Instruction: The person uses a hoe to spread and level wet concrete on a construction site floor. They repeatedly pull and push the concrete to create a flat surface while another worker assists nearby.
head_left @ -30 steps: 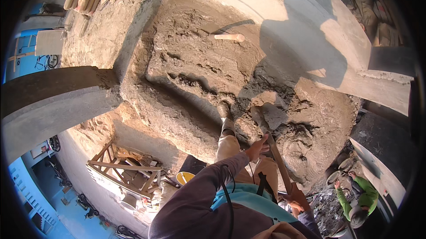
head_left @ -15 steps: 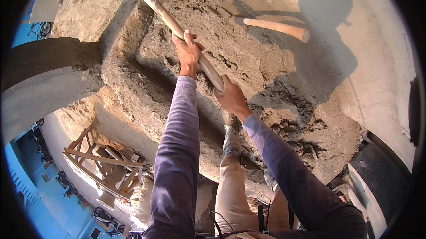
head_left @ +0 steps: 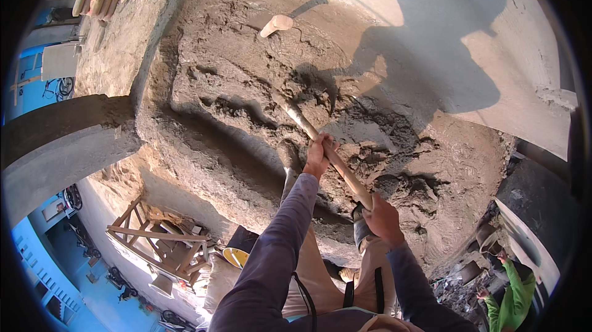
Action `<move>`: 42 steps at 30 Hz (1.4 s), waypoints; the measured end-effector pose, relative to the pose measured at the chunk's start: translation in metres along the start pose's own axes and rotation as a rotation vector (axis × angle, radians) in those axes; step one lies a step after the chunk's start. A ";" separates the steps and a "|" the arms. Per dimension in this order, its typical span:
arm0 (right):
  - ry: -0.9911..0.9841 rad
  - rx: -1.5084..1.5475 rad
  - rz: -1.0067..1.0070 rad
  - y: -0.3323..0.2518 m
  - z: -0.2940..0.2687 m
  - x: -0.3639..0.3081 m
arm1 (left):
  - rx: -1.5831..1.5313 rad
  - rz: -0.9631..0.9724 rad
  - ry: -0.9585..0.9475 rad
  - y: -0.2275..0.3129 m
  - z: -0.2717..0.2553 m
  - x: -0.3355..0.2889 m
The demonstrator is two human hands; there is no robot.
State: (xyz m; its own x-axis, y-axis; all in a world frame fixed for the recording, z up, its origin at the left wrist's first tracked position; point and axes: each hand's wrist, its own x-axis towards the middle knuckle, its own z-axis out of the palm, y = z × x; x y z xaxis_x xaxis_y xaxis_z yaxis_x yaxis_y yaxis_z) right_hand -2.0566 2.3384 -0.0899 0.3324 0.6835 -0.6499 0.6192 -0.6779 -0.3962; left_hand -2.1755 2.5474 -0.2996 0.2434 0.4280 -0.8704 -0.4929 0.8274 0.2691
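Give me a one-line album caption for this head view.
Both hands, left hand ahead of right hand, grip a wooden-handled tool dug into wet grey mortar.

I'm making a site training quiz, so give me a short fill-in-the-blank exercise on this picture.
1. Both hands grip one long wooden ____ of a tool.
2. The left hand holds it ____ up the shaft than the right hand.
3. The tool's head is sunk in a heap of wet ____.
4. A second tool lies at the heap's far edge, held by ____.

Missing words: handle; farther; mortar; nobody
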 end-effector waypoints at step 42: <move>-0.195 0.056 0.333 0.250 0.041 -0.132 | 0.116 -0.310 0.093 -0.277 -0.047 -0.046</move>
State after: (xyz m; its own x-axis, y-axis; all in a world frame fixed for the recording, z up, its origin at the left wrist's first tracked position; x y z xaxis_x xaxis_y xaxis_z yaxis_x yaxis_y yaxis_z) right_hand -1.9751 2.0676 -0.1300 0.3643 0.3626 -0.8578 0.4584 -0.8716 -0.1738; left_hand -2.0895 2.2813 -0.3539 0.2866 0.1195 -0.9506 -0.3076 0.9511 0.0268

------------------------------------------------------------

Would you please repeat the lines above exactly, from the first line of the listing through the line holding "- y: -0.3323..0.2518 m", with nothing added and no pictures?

Instruction: The person uses a hoe to spread and level wet concrete on a construction site floor. They repeatedly pull and push the concrete to create a flat surface while another worker assists nearby.
head_left @ -30 steps: 
head_left @ -15 steps: 
head_left @ +0 steps: 
Action `<move>`: 42 steps at 30 Hz (1.4 s), waypoints; the measured end-effector pose, relative to the pose measured at the chunk's start: translation in metres along the start pose's own axes and rotation as a rotation vector (axis × angle, radians) in those axes; step one lies a step after the chunk's start. A ";" separates the steps and a "|" the arms. Per dimension in this order, its typical span:
arm0 (right):
  - ry: -0.9911..0.9841 rad
  - rx: -1.5084..1.5475 rad
  - rz: -1.0067..1.0070 rad
  - y: -0.3323..0.2518 m

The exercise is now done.